The effect of the amount of 2,2′-Bis(2-oxazoline) on the spectral, thermal, morphological, and tensile properties of polypropylene (PP)/liquid crystalline polymer (LCP)/maleic anhydride grafted PP (PP-g-MAH) blends was investigated. A wholly aromatic LCP having a low melting point, namely a AL-7000 copolyester was used, because it also uses a compatibilizer with a low decomposition temperature. As the amount of 2,2′-Bis(2-oxazoline) increased, the dispersibility of the LCP improved and the tensile properties were improved, but when it was added in excess, a loss in function was observed. In particular, when 0.5 wt% of 2,2′-Bis(2-oxazoline) were added, the tensile strength and elastic modulus were the highest, and cohesive fracture (fracture within the matrix, not at the PP/LCP interface) was observed in the scanning electron microscope image.
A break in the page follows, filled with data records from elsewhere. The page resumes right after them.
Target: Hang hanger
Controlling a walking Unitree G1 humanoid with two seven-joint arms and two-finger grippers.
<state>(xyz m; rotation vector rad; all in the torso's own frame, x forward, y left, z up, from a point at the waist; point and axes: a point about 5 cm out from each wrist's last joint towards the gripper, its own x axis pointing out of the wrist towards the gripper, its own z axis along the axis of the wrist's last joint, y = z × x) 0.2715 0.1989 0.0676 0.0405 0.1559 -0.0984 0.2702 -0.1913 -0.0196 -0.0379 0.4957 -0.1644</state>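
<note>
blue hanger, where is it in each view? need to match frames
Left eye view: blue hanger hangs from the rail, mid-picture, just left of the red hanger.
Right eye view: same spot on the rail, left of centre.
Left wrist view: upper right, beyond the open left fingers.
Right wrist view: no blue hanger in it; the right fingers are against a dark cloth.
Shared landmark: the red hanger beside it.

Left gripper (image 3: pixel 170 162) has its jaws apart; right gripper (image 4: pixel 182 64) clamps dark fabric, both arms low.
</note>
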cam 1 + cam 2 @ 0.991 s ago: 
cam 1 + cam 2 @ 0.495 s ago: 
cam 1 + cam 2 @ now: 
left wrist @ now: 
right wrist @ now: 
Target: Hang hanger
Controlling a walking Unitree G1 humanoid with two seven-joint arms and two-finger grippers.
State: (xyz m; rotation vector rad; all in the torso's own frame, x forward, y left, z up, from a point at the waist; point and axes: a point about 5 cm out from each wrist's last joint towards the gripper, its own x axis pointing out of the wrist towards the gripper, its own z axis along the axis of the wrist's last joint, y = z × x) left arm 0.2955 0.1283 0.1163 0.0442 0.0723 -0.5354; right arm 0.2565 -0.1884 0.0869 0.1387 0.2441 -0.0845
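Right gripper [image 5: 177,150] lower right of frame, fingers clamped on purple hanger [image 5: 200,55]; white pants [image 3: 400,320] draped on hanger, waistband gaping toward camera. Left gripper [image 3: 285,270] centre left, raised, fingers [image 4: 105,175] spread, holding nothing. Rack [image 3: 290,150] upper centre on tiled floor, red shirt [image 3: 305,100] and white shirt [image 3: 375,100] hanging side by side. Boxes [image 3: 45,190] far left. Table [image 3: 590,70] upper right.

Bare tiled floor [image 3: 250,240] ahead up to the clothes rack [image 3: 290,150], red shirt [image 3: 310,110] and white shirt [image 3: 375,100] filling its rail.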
Keywords: compatibilization; interfacial strength; liquid crystalline polymer; polymer blends; polypropylene
Corresponding author: Shogo Takasuka, Graduate School of Organic Materials Science, Yamagata University, 4-3-16 Jonan, Yonezawa, Yamagata 992-8510, Japan, E-mail:

  1. Author contributions: All the authors have accepted responsibility for the entire content of this submitted manuscript and approved submission.

  2. Research funding: None declared.

  3. Conflict of interest statement: The authors declare no conflicts of interest regarding this article.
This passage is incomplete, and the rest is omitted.